The Irish government would go on to ban the sale of all South African good in Ireland until the end of the Apartheid regime. They officially called for his unconditional release in 1988. Mandela met with some of the strikers when he visited Ireland in 1990 after his release.

When Mandela spoke in Dublin on that visit he thanked the strikers as a source of comfort and inspiration to him during his imprisonment. “For more than a quarter of a century your country has had one of the most energetic and effective anti-apartheid movements in the world. Irishmen and women have given wholehearted and often sacrificial support for our struggle in the fields of economic, cultural and sports relations.”

Because it was a sacrifice to get involved. In the 1980s Ireland was in the grip of an economic depression with unemployment higher than even in the more recent financial crisis. But two of Ireland’s most significant trade partner the UK and America were not in favour of political support for Mandela’s ANC. Margaret Thatcher called them terrorists and the CIA sent money and arms to the apartheid regime. The government ran a risk of retaliation for their strong stance of support.

Not only that but the strikers themselves ran a personal risk and sacrifice of stable employment at a time when emigration from Ireland was very high due to the unemployment epidemic.

“The outstanding Irish poet, William Butler Yeats, has written that too long a sacrifice can make a stone of the heart…We understood that to emulate the barbarity of the tyrant would also transform us into savages. We knew that we would sully and degrade our cause if we allowed that it should, at any stage, borrow anything from the practices of the oppressor.
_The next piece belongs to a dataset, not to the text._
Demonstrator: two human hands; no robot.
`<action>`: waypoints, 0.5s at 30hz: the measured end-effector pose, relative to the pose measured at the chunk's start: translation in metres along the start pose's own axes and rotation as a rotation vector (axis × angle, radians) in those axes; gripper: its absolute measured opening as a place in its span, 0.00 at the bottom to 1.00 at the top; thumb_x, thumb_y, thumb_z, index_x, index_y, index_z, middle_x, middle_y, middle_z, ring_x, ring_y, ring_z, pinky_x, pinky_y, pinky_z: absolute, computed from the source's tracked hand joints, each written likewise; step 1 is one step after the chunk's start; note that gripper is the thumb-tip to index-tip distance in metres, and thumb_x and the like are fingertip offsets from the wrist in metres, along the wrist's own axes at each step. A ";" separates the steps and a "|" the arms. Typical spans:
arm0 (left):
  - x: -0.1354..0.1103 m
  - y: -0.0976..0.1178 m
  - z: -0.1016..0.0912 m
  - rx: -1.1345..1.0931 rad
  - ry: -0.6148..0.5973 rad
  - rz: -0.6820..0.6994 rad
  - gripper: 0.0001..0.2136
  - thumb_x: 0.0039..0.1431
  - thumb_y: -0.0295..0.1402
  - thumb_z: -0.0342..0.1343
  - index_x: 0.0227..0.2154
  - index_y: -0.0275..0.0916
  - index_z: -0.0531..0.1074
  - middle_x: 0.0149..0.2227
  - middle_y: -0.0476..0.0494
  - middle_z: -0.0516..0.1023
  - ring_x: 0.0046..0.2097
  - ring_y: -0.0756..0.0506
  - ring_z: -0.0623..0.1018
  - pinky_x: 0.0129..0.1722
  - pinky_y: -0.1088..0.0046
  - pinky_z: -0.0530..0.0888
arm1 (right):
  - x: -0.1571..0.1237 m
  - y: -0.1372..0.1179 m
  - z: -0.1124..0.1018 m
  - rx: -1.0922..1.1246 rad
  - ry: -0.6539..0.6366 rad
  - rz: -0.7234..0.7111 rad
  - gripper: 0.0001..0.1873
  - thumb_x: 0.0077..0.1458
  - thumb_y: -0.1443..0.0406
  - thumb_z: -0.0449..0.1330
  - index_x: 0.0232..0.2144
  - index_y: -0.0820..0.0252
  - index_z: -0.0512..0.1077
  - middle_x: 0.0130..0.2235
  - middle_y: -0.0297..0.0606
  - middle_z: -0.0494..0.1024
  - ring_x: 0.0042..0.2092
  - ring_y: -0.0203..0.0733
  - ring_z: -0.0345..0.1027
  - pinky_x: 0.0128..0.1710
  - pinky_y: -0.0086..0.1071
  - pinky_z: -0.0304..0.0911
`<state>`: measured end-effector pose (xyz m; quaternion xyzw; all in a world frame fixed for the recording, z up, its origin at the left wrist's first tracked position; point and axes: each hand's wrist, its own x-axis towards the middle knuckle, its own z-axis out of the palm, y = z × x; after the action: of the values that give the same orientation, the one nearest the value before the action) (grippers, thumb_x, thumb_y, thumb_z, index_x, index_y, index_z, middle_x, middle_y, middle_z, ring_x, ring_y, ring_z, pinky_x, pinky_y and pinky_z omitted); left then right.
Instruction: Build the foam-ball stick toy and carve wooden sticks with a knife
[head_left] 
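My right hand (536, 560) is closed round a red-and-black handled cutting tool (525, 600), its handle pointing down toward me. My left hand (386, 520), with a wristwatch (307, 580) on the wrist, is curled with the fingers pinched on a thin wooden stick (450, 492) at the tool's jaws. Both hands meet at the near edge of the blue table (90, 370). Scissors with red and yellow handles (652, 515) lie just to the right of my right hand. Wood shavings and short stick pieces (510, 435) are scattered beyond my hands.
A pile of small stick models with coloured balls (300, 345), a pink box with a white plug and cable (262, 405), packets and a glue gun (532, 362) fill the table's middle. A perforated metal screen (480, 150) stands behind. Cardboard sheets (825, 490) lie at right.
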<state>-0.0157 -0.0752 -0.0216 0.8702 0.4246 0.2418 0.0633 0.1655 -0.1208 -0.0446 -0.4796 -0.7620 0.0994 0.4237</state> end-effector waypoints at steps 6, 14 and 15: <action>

We had to refuse that our long sacrifice should make a stone of our hearts.”

– Nelsom Mandela (Dublin 1990)

The willingness to sacrifice your own livelihood for what is right is a sentiment that is lost in politics today. Individualistic philosophy, a lazy apathetic amoralism has been a trend that even a new financial crisis could not shake.

Injustice in other countries does not inspire reactions like this again. Despite what I’ve said, I must admit that I feel like waxing lyrically on Mandela as a near spiritual figure. I feel like quoting Yeats’ ‘September 1913’ where he bemoans his own generation and longs for the heroes gone. I’ll try not to give in to the defeatist romanticism just yet.

My earliest memories of my parents and political activism involve my mother suddenly laughing in a supermarket that she could buy South African products again, my father’s copy of Mandela’s autobiography on the shelf, learning to spell boycott with the correct number of Ts. When angry teenage activist me sulked that all politicians were liars and con-men, there was an unspoken “except Mandela” at the back of my brain. So in a strange way I am mourning a man a never met.

But what worries me most is that I look around the world and cannot see anyone on the stature or  with drive and clarity Mandela had. I do believe that the world is not change by leaders but by communities but all the same, leaders with vision and influence can rally people to action in ways a group cannot. The world could use its next Mandela.